Required action
Go through the material below and count the lines containing the word "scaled". Give that number by itself.

(Data in this exercise Opens)

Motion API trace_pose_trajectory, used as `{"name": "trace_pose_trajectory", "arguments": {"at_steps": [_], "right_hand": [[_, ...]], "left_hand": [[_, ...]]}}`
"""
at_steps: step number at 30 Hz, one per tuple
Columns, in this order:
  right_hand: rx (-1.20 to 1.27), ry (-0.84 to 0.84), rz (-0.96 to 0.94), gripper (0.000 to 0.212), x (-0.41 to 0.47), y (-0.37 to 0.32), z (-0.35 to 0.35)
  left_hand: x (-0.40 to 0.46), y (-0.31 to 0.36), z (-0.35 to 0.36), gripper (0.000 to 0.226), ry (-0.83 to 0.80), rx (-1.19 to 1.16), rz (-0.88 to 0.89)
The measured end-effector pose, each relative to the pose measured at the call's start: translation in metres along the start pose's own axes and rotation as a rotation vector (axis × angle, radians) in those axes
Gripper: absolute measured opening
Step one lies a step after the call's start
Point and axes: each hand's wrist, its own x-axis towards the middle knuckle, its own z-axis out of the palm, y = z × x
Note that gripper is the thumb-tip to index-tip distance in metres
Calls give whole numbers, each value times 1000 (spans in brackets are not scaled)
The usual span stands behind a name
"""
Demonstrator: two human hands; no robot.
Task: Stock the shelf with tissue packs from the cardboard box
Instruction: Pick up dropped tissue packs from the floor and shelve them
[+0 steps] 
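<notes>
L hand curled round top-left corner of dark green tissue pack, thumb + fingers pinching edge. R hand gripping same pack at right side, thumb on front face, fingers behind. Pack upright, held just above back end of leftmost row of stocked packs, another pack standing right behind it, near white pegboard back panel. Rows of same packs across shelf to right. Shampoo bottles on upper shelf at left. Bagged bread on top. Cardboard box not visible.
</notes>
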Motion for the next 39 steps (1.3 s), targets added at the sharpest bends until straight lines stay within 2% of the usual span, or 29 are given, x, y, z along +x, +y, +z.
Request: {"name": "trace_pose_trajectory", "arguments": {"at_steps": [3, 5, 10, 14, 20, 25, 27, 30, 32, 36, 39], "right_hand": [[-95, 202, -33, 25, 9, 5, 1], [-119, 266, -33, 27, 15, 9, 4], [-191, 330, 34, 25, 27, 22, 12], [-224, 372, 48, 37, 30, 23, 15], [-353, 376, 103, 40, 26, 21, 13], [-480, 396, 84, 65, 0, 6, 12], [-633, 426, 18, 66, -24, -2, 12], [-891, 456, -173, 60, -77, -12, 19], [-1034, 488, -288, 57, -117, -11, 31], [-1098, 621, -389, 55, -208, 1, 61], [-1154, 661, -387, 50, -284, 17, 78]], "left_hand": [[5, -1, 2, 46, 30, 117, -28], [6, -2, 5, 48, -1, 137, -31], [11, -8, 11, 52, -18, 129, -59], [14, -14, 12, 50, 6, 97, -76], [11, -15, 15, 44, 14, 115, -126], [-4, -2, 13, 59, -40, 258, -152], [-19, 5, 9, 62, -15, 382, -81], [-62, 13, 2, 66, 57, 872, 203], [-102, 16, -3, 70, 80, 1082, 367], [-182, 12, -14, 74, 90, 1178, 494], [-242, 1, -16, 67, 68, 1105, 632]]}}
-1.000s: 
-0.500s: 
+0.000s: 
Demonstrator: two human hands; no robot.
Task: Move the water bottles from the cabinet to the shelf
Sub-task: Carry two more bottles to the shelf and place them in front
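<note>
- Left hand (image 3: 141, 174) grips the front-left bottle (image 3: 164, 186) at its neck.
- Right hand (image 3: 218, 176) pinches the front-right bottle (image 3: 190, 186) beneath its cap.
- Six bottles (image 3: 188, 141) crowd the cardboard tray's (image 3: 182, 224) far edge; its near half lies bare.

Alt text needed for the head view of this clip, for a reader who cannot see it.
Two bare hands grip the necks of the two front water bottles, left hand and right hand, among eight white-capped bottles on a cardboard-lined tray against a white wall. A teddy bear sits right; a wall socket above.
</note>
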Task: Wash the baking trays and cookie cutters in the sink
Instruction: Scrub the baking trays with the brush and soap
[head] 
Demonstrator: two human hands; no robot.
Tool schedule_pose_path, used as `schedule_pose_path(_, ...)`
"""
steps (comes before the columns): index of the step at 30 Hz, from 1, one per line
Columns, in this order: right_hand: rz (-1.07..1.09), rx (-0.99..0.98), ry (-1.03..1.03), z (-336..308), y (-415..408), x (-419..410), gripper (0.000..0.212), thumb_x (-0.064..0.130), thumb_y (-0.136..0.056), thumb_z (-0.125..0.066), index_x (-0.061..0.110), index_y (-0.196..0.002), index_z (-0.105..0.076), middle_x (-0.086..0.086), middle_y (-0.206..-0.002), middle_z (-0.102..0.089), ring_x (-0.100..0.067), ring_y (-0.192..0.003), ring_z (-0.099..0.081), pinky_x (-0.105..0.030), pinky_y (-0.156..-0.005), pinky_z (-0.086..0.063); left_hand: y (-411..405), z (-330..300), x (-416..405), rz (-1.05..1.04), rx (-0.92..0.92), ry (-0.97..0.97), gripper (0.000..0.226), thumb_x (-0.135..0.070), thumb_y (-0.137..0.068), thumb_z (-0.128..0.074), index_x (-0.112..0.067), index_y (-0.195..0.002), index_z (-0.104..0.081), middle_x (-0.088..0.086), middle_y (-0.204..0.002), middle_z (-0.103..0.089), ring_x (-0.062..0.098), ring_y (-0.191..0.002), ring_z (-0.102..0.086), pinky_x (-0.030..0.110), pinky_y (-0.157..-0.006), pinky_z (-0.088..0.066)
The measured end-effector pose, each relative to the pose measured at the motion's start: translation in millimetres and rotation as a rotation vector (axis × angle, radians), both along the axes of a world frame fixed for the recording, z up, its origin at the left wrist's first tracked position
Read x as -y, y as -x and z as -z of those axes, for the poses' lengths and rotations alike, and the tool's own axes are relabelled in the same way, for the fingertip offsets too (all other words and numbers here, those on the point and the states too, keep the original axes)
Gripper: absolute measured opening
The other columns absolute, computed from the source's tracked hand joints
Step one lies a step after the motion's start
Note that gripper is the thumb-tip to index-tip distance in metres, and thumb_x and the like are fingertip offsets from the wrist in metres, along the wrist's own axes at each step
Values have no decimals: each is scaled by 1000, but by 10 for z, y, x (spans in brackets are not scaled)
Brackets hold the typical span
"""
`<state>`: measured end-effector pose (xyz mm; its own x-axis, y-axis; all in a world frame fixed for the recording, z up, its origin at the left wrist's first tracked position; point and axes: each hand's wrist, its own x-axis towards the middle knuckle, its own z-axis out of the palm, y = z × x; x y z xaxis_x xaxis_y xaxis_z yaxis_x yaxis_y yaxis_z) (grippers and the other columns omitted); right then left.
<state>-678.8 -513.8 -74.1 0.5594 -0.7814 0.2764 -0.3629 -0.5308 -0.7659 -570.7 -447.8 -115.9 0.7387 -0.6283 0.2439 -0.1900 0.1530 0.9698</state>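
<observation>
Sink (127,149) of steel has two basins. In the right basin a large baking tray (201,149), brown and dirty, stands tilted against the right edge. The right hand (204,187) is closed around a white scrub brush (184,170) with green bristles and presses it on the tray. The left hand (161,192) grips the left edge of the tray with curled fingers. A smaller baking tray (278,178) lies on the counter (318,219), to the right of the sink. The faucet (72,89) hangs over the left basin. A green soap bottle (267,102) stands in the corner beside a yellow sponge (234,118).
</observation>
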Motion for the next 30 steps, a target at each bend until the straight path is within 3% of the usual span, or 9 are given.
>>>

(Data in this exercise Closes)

Answer to this exercise
2